Task objective: Everything in the listing below needs restating exactly, apart from the pictures.

*** Opening Data for review ***

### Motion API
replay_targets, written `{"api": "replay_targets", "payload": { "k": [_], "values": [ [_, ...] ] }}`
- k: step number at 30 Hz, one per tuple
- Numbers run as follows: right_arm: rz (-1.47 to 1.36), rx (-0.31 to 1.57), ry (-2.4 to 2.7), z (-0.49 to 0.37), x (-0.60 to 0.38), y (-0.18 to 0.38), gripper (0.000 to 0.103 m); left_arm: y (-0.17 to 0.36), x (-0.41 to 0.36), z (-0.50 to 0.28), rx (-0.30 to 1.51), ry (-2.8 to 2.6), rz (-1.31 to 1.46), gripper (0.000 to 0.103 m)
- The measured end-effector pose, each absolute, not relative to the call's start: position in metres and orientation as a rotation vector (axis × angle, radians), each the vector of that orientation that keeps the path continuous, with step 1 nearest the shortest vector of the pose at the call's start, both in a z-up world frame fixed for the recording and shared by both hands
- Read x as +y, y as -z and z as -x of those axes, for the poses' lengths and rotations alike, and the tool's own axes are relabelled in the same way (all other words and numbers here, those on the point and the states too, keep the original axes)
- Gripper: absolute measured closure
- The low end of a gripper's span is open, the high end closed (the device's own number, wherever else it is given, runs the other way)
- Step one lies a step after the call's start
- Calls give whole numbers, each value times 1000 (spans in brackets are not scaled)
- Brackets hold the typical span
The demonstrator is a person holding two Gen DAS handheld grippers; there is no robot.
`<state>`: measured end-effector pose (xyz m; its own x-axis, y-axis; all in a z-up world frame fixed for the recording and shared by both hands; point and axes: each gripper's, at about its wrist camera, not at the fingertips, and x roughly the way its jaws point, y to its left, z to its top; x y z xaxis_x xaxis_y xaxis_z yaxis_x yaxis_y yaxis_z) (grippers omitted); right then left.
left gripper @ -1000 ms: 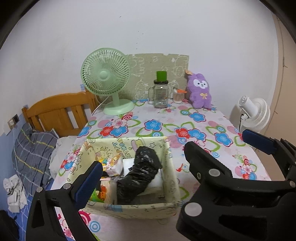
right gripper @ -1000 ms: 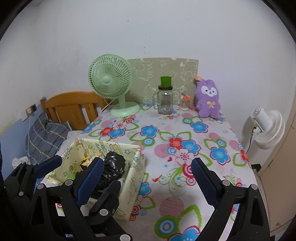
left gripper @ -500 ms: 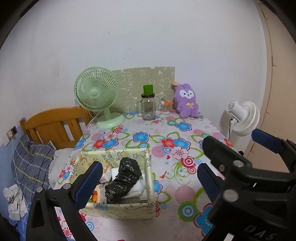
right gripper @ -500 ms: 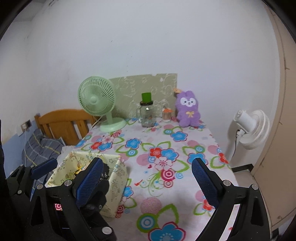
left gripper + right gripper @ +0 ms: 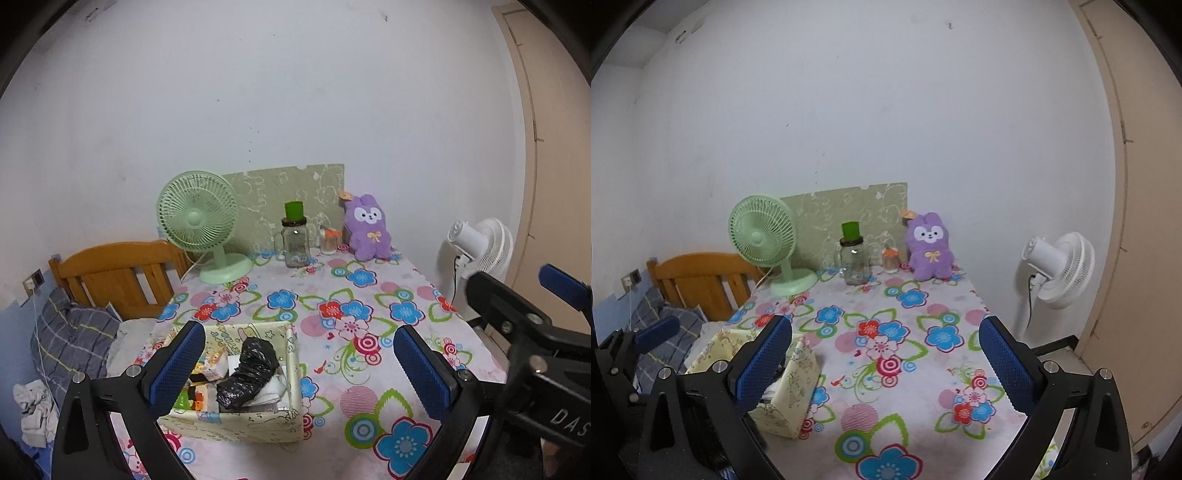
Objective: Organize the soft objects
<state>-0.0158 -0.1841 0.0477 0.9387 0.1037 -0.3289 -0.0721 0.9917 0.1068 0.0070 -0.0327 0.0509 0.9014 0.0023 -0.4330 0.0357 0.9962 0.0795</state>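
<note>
Both grippers hang above the near end of the bench (image 5: 923,373) with nothing in them: the left gripper (image 5: 295,369) has its blue pads spread wide, and the right gripper (image 5: 884,365) is just as wide apart. The fabric box (image 5: 258,424) sits at the near left of the flowered cloth, already holding a crumpled black bag (image 5: 247,373) and some small packets. The one soft thing I can see still out is the purple plush bunny (image 5: 929,247), upright against the wall at the far end, just beside a small jar (image 5: 891,260) and near the glass mug (image 5: 854,262). I'd judge the sensible move is for the right gripper to travel down the bench, come at the bunny from its open right side and pinch the belly, keeping clear of the glass. What lies under the bag in the box is hidden, the packets are too small to name, and the box's near wall is cut off behind the left finger in the right view.
</note>
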Motion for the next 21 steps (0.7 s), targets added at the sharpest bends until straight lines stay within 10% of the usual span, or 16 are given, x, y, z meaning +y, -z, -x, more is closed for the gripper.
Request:
{"api": "replay_targets", "payload": {
  "k": [21],
  "values": [
    [-139, 298, -30, 39, -202, -52, 0, -63, -23, 11, 365, 1, -63, 0]
  ]
}}
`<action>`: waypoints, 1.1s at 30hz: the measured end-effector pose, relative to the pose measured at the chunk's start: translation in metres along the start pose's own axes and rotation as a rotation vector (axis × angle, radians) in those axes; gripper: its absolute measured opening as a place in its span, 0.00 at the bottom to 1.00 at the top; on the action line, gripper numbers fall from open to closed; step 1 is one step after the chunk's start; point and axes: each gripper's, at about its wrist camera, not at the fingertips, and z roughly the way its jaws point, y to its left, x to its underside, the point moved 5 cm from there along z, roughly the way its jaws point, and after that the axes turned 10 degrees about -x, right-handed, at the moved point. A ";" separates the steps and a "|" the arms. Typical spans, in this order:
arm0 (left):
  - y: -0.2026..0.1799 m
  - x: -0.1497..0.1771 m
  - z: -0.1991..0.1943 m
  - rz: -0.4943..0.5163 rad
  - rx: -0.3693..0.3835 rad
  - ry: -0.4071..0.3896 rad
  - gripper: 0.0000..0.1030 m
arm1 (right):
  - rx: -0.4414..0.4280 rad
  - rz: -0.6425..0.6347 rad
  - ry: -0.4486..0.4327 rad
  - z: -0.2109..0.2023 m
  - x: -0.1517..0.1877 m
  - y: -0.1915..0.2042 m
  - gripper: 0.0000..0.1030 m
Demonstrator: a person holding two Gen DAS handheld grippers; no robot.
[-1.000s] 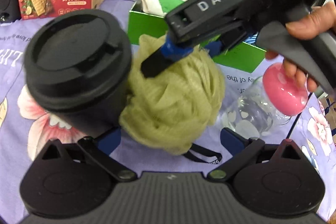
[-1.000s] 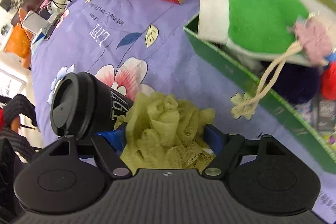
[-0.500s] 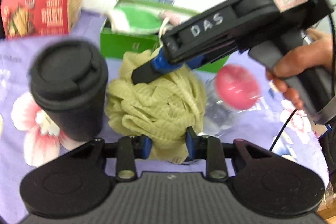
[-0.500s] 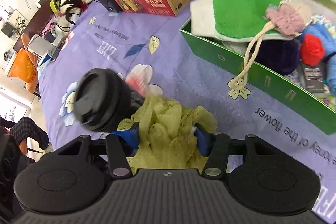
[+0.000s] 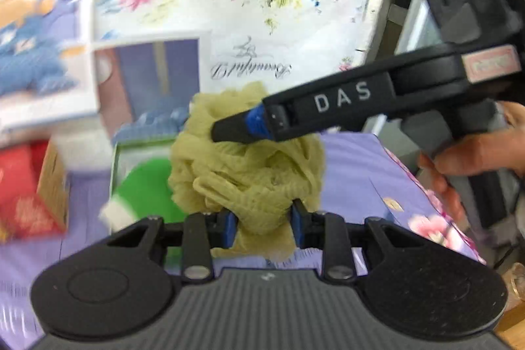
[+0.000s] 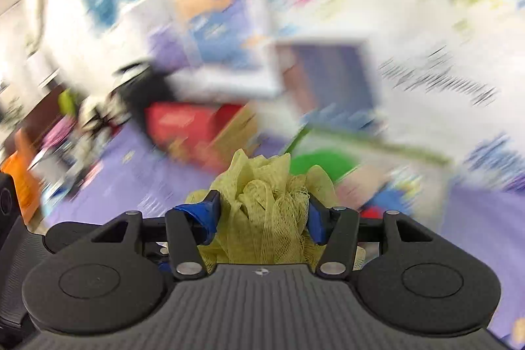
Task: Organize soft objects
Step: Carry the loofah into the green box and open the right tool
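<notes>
A yellow-green mesh bath pouf (image 5: 249, 173) hangs in the air, held from two sides. My left gripper (image 5: 262, 223) is shut on its lower part, the blue pads pressing into the mesh. My right gripper (image 5: 236, 128) comes in from the right and grips the pouf's top; a hand (image 5: 475, 153) holds its handle. In the right wrist view the pouf (image 6: 265, 202) bulges between the pads of the right gripper (image 6: 264, 212), whose jaws are opening slightly while still pressing on the mesh. Below and behind stands the green box (image 5: 115, 159) with a green cloth (image 5: 144, 186) in it.
A red cracker box (image 5: 23, 192) stands at the left on the purple flowered tablecloth (image 5: 361, 173). In the blurred right wrist view the green box rim (image 6: 377, 143) lies ahead to the right and the red box (image 6: 183, 123) to the left. A flowered wall hanging rises behind.
Both grippers closed on the pouf and lifted it off the table. The black cup and the pink-capped bottle have dropped out of view; the green box now lies below the pouf.
</notes>
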 end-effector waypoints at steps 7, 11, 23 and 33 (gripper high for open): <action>0.001 -0.012 0.105 0.048 -0.046 0.115 0.45 | 0.140 0.108 -0.004 0.046 -0.010 -0.099 0.40; 0.016 -0.005 0.141 0.059 -0.125 0.140 0.73 | 0.130 0.181 -0.014 0.088 0.009 -0.133 0.42; 0.054 -0.040 0.092 0.023 -0.223 0.026 1.00 | 0.034 0.270 -0.260 0.060 -0.017 -0.124 0.46; 0.057 -0.036 0.046 0.041 -0.283 -0.014 1.00 | 0.072 0.238 -0.252 0.024 -0.010 -0.093 0.46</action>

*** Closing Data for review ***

Exercise answer:
### Motion API
replay_targets, written `{"api": "replay_targets", "payload": { "k": [_], "values": [ [_, ...] ] }}`
- k: step number at 30 Hz, one per tuple
- Numbers run as follows: right_arm: rz (-1.47 to 1.36), rx (-0.31 to 1.57), ry (-2.4 to 2.7), z (-0.49 to 0.37), x (-0.60 to 0.38), y (-0.18 to 0.38), gripper (0.000 to 0.103 m); left_arm: y (-0.17 to 0.36), x (-0.41 to 0.36), z (-0.50 to 0.28), rx (-0.30 to 1.51), ry (-2.8 to 2.6), rz (-1.31 to 1.46), gripper (0.000 to 0.103 m)
- The measured end-effector pose, each absolute, not relative to the call's start: position in metres and orientation as a rotation vector (axis × angle, radians), each the vector of that orientation that keeps the path continuous, with step 1 nearest the shortest vector of the pose at the call's start, both in a z-up world frame fixed for the recording and shared by both hands
- Read x as +y, y as -z and z as -x of those axes, for the poses' lengths and rotations alike, and the tool's own axes are relabelled in the same way (all other words and numbers here, those on the point and the states too, keep the original axes)
- Gripper: absolute measured closure
- The low end of a gripper's span is open, the high end closed (the device's own number, wherever else it is given, runs the other way)
- Step one lies a step after the call's start
- Calls give whole numbers, each value times 1000 (spans in brackets are not scaled)
- Brackets hold the typical span
The demonstrator is a person holding two Gen DAS handheld grippers; there is no robot.
`<state>`: measured end-effector pose (xyz m; its own x-axis, y-axis; all in a z-up world frame fixed for the recording and shared by both hands; point and axes: each gripper's, at about its wrist camera, not at the fingertips, and x roughly the way its jaws point, y to its left, z to its top; x y z xaxis_x xaxis_y xaxis_z yaxis_x yaxis_y yaxis_z) (grippers omitted); right then left.
left gripper @ -1000 ms: 
right gripper @ -1000 ms: 
left gripper @ -500 ms: 
right gripper @ -500 ms: 
left gripper + right gripper @ +0 ms: 
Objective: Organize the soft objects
<state>-0.0158 -0.1841 0.0477 0.9387 0.1037 -0.3289 -0.0721 0.9917 0.1068 0.0070 -0.0327 0.0509 0.9014 0.0023 -0.4330 0.0357 0.9962 0.0795</state>
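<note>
Both grippers hang above the near end of the bench (image 5: 923,373) with nothing in them: the left gripper (image 5: 295,369) has its blue pads spread wide, and the right gripper (image 5: 884,365) is just as wide apart. The fabric box (image 5: 258,424) sits at the near left of the flowered cloth, already holding a crumpled black bag (image 5: 247,373) and some small packets. The one soft thing I can see still out is the purple plush bunny (image 5: 929,247), upright against the wall at the far end, just beside a small jar (image 5: 891,260) and near the glass mug (image 5: 854,262). I'd judge the sensible move is for the right gripper to travel down the bench, come at the bunny from its open right side and pinch the belly, keeping clear of the glass. What lies under the bag in the box is hidden, the packets are too small to name, and the box's near wall is cut off behind the left finger in the right view.
</note>
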Motion for the next 21 steps (0.7 s), targets added at the sharpest bends until straight lines stay within 10% of the usual span, or 16 are given, x, y, z meaning +y, -z, -x, more is closed for the gripper.
Request:
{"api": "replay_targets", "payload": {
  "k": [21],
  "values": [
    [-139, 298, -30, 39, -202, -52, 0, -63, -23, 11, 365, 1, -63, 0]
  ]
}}
`<action>`: waypoints, 1.1s at 30hz: the measured end-effector pose, relative to the pose measured at the chunk's start: translation in metres along the start pose's own axes and rotation as a rotation vector (axis × angle, radians) in those axes; gripper: its absolute measured opening as a place in its span, 0.00 at the bottom to 1.00 at the top; on the action line, gripper numbers fall from open to closed; step 1 is one step after the chunk's start; point and axes: each gripper's, at about its wrist camera, not at the fingertips, and z roughly the way its jaws point, y to its left, x to its underside, the point moved 5 cm from there along z, roughly the way its jaws point, and after that the axes turned 10 degrees about -x, right-handed, at the moved point. A ";" separates the steps and a "|" the arms. Typical spans, in this order:
arm0 (left):
  - y: -0.2026..0.1799 m
  - x: -0.1497..0.1771 m
  - z: -0.1991..0.1943 m
  - rz: -0.4943..0.5163 rad
  - rx: -0.3693..0.3835 rad
  - ry: -0.4071..0.3896 rad
  - gripper: 0.0000..0.1030 m
arm1 (right):
  - rx: -0.4414..0.4280 rad
  - rz: -0.6425..0.6347 rad
  - ry: -0.4486..0.4327 rad
  - z: -0.2109..0.2023 m
  - x: -0.1517..0.1877 m
  - y: -0.1915..0.2042 m
  - gripper: 0.0000..0.1030 m
Demonstrator: a person holding two Gen DAS handheld grippers; no robot.
[-1.000s] 
[-1.000s] 
[-0.500s] 
[-0.500s] 
[+0.000s] 
[+0.000s] 
Task: Organize soft objects
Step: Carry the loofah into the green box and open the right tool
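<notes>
A yellow-green mesh bath pouf (image 5: 249, 173) hangs in the air, held from two sides. My left gripper (image 5: 262, 223) is shut on its lower part, the blue pads pressing into the mesh. My right gripper (image 5: 236, 128) comes in from the right and grips the pouf's top; a hand (image 5: 475, 153) holds its handle. In the right wrist view the pouf (image 6: 265, 202) bulges between the pads of the right gripper (image 6: 264, 212), whose jaws are opening slightly while still pressing on the mesh. Below and behind stands the green box (image 5: 115, 159) with a green cloth (image 5: 144, 186) in it.
A red cracker box (image 5: 23, 192) stands at the left on the purple flowered tablecloth (image 5: 361, 173). In the blurred right wrist view the green box rim (image 6: 377, 143) lies ahead to the right and the red box (image 6: 183, 123) to the left. A flowered wall hanging rises behind.
Both grippers closed on the pouf and lifted it off the table. The black cup and the pink-capped bottle have dropped out of view; the green box now lies below the pouf.
</notes>
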 end-effector waypoints at steps 7, 11, 23 and 33 (gripper high for open): <action>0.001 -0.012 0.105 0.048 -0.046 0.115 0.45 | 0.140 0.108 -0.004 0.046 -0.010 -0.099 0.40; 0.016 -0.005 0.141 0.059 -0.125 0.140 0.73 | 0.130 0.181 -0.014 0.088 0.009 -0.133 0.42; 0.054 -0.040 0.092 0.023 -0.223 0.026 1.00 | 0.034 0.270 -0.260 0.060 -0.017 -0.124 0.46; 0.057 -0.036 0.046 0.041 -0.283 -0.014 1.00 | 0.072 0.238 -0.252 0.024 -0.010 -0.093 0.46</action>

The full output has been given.